Restate word for word the lines that begin the listing and end with the line holding "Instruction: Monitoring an".

☆ ☆ ☆

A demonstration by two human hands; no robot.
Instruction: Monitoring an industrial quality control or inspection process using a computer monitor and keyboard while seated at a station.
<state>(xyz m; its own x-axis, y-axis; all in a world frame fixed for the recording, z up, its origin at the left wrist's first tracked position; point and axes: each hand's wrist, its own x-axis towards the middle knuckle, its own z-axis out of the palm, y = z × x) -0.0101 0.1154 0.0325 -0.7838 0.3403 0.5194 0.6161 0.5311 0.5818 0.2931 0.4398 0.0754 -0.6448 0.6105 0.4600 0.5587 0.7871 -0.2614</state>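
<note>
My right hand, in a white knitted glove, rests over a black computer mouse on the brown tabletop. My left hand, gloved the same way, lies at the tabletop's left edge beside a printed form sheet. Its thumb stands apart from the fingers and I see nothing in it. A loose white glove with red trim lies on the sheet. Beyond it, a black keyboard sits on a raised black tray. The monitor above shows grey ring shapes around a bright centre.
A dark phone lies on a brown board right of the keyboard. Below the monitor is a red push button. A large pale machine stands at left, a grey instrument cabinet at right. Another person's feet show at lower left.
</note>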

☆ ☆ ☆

*Output for this exercise*.
A demonstration by two human hands; no robot.
Instruction: Monitoring an industrial quality control or inspection process using a computer monitor and keyboard while seated at a station.

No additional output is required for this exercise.